CD137 costimulation enhanced the antiviral activity of Vγ9Vδ2-T cells against influenza virus. Human MDMs (target cells, T) were infected with PR8 (V-MDMs) at an MOI of 2 for 1h and then cocultured with PAM-expanded autologous Vγ9Vδ2-T cells (effector cells, E) at an E:T ratio of 10:1 for 6h with the indicated treatment. a V-MDMs cocultured with Vγ9Vδ2-T cells in the presence of SA-hCD137L (500ng/ml) or PBS, which was used as a control.
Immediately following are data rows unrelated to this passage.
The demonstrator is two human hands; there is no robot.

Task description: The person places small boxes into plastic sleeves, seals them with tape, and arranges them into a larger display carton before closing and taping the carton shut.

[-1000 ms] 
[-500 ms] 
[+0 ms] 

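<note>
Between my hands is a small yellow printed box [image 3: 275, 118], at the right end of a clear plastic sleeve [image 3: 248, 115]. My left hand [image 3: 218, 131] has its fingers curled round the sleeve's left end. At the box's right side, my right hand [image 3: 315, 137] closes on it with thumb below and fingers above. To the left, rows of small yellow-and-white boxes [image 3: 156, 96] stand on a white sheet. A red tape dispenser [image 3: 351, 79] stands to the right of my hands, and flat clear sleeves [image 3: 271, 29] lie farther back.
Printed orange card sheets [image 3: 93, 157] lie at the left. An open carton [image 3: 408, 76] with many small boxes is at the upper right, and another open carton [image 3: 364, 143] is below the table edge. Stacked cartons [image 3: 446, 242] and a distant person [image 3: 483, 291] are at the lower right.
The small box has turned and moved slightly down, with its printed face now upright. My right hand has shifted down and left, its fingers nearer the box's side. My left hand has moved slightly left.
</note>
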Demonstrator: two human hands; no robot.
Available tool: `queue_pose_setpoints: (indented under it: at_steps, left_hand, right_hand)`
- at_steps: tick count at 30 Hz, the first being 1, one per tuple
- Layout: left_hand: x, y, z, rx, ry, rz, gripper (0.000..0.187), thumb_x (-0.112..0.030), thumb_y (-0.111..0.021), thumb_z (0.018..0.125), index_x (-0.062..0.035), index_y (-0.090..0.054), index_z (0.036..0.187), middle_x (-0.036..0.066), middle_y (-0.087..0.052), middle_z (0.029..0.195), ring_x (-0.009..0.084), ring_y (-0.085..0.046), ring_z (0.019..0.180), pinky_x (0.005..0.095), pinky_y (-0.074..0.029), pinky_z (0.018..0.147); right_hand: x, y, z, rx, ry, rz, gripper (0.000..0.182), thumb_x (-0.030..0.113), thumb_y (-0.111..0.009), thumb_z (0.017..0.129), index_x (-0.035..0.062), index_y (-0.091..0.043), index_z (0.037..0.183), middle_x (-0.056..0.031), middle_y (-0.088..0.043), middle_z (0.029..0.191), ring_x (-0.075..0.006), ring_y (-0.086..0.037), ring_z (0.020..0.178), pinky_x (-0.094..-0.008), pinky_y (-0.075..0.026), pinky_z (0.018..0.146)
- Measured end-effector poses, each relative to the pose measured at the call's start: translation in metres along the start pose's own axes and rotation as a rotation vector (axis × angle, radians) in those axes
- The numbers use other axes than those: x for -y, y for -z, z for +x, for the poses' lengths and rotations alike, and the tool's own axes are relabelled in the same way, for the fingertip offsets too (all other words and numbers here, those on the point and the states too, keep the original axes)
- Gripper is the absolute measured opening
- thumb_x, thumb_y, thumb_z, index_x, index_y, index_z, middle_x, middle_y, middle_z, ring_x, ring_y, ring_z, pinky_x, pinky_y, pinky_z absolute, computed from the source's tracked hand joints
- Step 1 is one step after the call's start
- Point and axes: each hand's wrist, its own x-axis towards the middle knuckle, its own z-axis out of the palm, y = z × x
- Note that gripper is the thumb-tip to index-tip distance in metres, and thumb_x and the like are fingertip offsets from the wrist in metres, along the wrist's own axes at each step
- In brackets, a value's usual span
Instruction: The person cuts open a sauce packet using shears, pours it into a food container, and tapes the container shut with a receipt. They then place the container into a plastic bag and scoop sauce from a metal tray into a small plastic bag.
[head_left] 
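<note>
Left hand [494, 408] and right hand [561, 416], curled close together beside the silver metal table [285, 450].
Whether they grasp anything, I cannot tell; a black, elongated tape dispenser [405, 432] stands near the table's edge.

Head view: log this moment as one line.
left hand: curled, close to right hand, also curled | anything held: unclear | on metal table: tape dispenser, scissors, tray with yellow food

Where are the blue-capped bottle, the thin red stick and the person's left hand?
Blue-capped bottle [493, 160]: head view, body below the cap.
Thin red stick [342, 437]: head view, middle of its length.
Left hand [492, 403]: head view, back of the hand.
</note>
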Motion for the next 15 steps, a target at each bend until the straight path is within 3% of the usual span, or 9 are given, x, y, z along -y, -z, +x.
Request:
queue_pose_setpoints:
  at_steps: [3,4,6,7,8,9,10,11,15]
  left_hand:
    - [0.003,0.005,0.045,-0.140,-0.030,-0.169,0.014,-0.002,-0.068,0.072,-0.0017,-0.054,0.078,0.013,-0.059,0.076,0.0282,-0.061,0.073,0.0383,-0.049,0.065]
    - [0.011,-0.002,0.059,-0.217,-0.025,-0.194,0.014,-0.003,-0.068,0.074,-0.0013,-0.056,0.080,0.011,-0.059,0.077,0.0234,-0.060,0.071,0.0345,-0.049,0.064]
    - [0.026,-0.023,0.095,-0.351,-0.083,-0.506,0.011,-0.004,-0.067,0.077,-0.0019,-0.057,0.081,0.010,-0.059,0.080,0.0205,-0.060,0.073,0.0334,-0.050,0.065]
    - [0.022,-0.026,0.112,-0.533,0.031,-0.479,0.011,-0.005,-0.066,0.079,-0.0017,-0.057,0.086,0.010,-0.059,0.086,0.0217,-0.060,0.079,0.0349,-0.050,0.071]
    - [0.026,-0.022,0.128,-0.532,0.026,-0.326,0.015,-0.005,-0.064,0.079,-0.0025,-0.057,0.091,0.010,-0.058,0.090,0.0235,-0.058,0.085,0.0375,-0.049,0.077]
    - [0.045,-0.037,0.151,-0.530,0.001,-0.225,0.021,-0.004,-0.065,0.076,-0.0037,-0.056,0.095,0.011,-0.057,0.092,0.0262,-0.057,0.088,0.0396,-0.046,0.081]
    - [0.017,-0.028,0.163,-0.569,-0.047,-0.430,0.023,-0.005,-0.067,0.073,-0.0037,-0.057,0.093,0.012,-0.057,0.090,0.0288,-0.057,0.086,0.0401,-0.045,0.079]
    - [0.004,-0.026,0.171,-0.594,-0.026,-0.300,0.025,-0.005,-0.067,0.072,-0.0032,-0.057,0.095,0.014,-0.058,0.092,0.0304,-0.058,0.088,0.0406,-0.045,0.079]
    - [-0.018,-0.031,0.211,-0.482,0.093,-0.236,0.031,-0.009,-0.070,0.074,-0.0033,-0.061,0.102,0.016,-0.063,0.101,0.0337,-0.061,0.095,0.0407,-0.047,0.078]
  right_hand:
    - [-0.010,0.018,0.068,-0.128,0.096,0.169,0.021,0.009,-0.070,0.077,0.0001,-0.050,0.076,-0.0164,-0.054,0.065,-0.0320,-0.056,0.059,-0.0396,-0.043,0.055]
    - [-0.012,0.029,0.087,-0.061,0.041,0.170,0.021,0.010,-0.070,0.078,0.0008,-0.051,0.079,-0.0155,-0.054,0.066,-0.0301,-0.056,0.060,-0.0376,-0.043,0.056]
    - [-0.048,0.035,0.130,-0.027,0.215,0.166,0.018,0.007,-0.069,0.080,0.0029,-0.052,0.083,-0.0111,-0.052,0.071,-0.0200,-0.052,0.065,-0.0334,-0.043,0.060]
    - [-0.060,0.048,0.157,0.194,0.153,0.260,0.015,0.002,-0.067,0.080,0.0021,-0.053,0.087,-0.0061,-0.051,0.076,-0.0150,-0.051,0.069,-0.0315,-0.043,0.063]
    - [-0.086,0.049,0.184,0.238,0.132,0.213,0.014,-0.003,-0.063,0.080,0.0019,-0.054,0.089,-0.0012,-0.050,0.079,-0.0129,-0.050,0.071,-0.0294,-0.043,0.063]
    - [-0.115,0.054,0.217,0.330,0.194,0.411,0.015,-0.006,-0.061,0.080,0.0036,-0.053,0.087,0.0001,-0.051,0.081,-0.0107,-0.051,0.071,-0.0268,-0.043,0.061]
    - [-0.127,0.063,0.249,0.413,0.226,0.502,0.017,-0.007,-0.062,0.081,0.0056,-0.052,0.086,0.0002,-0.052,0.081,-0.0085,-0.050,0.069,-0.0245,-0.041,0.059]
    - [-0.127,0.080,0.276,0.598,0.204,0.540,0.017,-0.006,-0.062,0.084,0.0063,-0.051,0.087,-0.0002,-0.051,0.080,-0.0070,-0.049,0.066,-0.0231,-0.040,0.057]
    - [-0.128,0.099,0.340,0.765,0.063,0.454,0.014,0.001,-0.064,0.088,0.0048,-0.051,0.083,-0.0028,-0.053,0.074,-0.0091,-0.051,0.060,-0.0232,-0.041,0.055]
The surface and intracellular expression of the indicated markers by Vγ9Vδ2-T cells was detected with flow cytometry. b The proportions of dead (EthD2+) MDMs were detected by flow cytometry. c V-MDMs were cocultured with Vγ9Vδ2-T cells in the presence of a neutralizing anti-CD137 mAb (αCD137) or isotype control (mIgG1). The surface and intracellular expression of the indicated markers by Vγ9Vδ2-T cells was detected with flow cytometry. d The proportions of dead (EthD2+) MDMs were detected by flow cytometry. Data are shown as the mean ± SEM. *p < 0.05; **p < 0.01; ns, no significant difference

To further confirm the costimulatory role of CD137 in the antiviral activity of Vγ9Vδ2-T cells against influenza virus, an anti-CD137 neutralizing mAb was used to block CD137 signaling when Vγ9Vδ2-T cells were cocultured with virus-infected MDMs. The blockade of CD137 signaling significantly decreased the expression of CD107a, cytolytic granule molecules (perforin and granzyme B) and an antiviral cytokine (IFN-γ) in the Vγ9Vδ2-T cells (Fig. 4c). In contrast, there were no significant changes in the expressions of CD25, CD69, TRAIL and FasL after treatment with the anti-CD137 neutralizing mAb (Fig. 4c). Moreover, compared with PBS or mIgG1 treatment, blocking CD137 significantly abrogated the cytolytic activity of Vγ9Vδ2-T cells against H1N1-infected MDMs (Fig. 4d). Taken together, these data demonstrated that CD137 costimulation could enhance the antiviral activity of Vγ9Vδ2-T cells against influenza virus.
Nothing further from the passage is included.